The fundamental issue is that we have 20 different reports that all point at the same structure but need to filter the data depending on the customer needs.
Here is the only caveat: I do not want to exclude loading any of the invoice data into the data warehouse during the ETL. Why?
- I do not want to maintain custom ETLs for each of my customers as it makes future upgrades to the process and subsequent testing much more difficult.
- Because I am convinced that eventually customer 2 and customer 3 will ask us to create new reports that operate on the data that they asked us to exclude. If that is the case I need to have access to that data in the DW at some point.
We have come up with a couple of solutions and am I curious if we are down the right track with any of them:
Change the queries
Alter all the queries for all the reports to exclude the required data. This is high maintenance and as soon as customer 4 comes along and asks to filter on something else, we have to rework all the queries.
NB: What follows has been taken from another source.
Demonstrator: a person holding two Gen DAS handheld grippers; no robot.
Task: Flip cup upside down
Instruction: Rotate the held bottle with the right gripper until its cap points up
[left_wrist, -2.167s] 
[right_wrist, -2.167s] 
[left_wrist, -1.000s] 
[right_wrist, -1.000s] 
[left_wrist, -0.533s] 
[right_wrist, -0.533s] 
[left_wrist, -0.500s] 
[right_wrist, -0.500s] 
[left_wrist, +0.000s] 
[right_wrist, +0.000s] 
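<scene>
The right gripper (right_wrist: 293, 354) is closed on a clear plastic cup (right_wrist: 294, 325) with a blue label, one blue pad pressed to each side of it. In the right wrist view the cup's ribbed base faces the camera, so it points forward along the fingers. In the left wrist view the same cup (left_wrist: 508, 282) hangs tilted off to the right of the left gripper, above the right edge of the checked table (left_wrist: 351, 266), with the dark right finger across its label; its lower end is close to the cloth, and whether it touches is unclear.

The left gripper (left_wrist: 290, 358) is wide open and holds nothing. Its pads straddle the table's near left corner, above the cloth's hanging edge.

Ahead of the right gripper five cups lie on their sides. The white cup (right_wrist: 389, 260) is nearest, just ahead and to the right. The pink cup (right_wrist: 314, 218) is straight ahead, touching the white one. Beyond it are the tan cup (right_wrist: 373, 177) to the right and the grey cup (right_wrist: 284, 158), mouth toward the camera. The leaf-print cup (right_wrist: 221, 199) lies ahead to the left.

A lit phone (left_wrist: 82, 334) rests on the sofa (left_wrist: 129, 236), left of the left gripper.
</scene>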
I am not thrilled with this idea.
Create a View on top of the tables
If we create a view that sits on top of every table and force the reports to query the view then we can control the filtering by customer without necessarily having to retest every single customer installation.
The default installed view over top the invoice table would be: select * from invoice
For customer 2 it would be: select * from invoice where supplier not in (a,b,c) and customer not in (1,2)
For customer 3 it would be: select * from invoice where ponumber not like 'tf%' and invoicekey not in (select invoicekey from invoicelineitem where productcode = "Internal Surcharge")
This would also mean that we could probably change 2 to 3 views and affect many of the reports. Additionally when we do upgrades we would only ever change the underlying structures of the tables and the views would go untouched as they would be customized for each customer.
Flagging the invoices
One of the developers came up with this and it has caught my eye --- I cannot seem to find any examples of this technique being used.
We would add a bit flag to both the invoice and invoice lineitem tables that would represent "include this data in the base reports". A value of 1 would mean include it and a value of 0 would mean exclude it.
We would then need to alter all the standard/base reports to filter the data to only include rows where "include this data in the base reports" is set to 1.
Since all the data is in the DW we can subsequently add more reports at a later time that make use of the excluded data. Those reports could just ignore the flag.
So how does the bit get set? During the ETL process we would have a stored procedure or function that would take in the invoice number and check the data against the constraints of the customer and decide whether to mark the data with a 1 or 0. The benefit of this method is that all the customer specific code is centralized to a very small number of stored procedures or functions. The downside is that if they ever retroactively change their criteria we have some work to do (not a huge deal)
Thoughts? Does anyone have any links they could pass along?
Thanks in advance